In European history, the Middle Ages, or Medieval period, spanned almost 1000 years.
It began with the end of the Western Roman Empire and merged into the early modern period.
The Middle Ages is the middle period of the three traditional divisions
of Western history: Antiquity, Medieval period, and Modern period.
The Medieval period is itself subdivided into the Early, the High, and the Late Middle Ages.
EARLY MIDDLE AGES
The barbarian invaders formed new kingdoms.
Although there were substantial changes in society and political structures, the break with Antiquity was not complete.
The still sizeable Byzantine Empire survived in the East and remained a major power.
In the West, most kingdoms incorporated the few extant Roman institutions.
Monasteries were founded as campaigns to Christianize pagan Europe continued.
HIGH MIDDLE AGES
During the High Middle Ages, which began after AD 1000, the population
of Europe increased greatly as technological and agricultural
innovations.
The organisation of peasants into villages that owed rent and labour services to the nobles, and feudalism, the political structure whereby knights and lower-status nobles owed
military service to their overlords in return for the right to rent
from lands, were two of the ways society was organised in the High
Middle Ages.
The Crusades were military attempts by Western European Christians to regain control of the Middle Eastern Holy Land from the Muslims.
Kings became the heads of
centralised nation states, reducing crime and violence but making the
ideal of a unified Christendom more distant.
Intellectual life was marked by scholasticism, a philosophy that emphasised joining faith to reason, and by the founding of universities.

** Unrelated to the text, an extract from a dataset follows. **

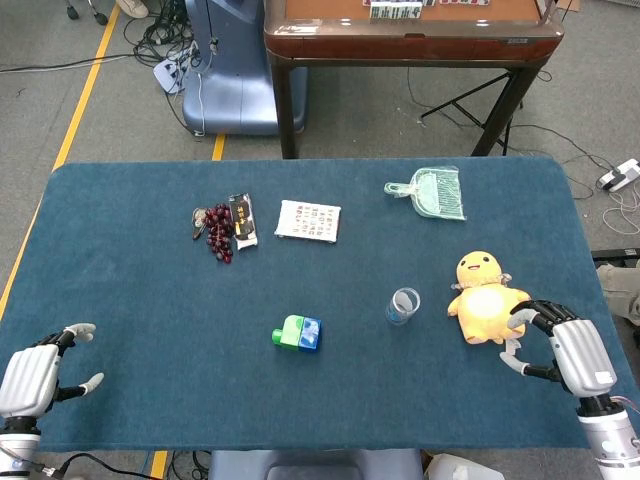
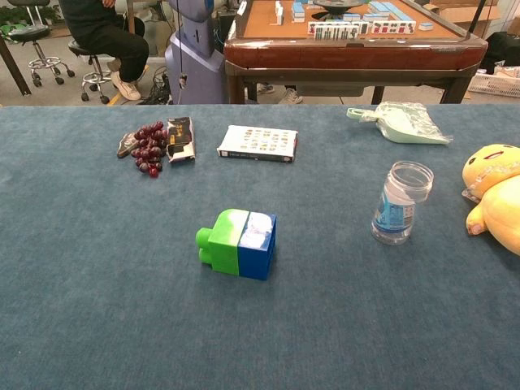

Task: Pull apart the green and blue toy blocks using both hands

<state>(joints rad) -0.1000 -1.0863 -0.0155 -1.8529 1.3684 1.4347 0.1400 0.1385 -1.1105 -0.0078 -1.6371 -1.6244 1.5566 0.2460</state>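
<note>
The joined green block [image 1: 290, 332] and blue block [image 1: 310, 335] lie untouched at lower centre of the frame. The left hand [image 1: 40, 375], lower left, and right hand [image 1: 560, 345], lower right, rest spread and empty. A careless right-hand reach could topple the plastic jar [image 1: 403, 305].

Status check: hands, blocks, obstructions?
Left hand and right hand open, at table edges. Green and blue blocks joined, untouched. Clear jar nearby.
</note>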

The philosophy of Thomas Aquinas, the paintings of Giotto, the poetry
of Dante and Chaucer, the travels of Marco Polo, and the architecture
of Gothic cathedrals such as Chartres are among the outstanding
achievements of this period.
LATE MIDDLE AGES
The Late Middle Ages was marked by difficulties and calamities including famine, plague, and war, which much diminished the population of Western Europe; between 1347 and 1350, the Black Death killed about a third of Europeans.
Cultural and technological developments transformed European society,
concluding the Late Middle Ages and beginning the early modern period.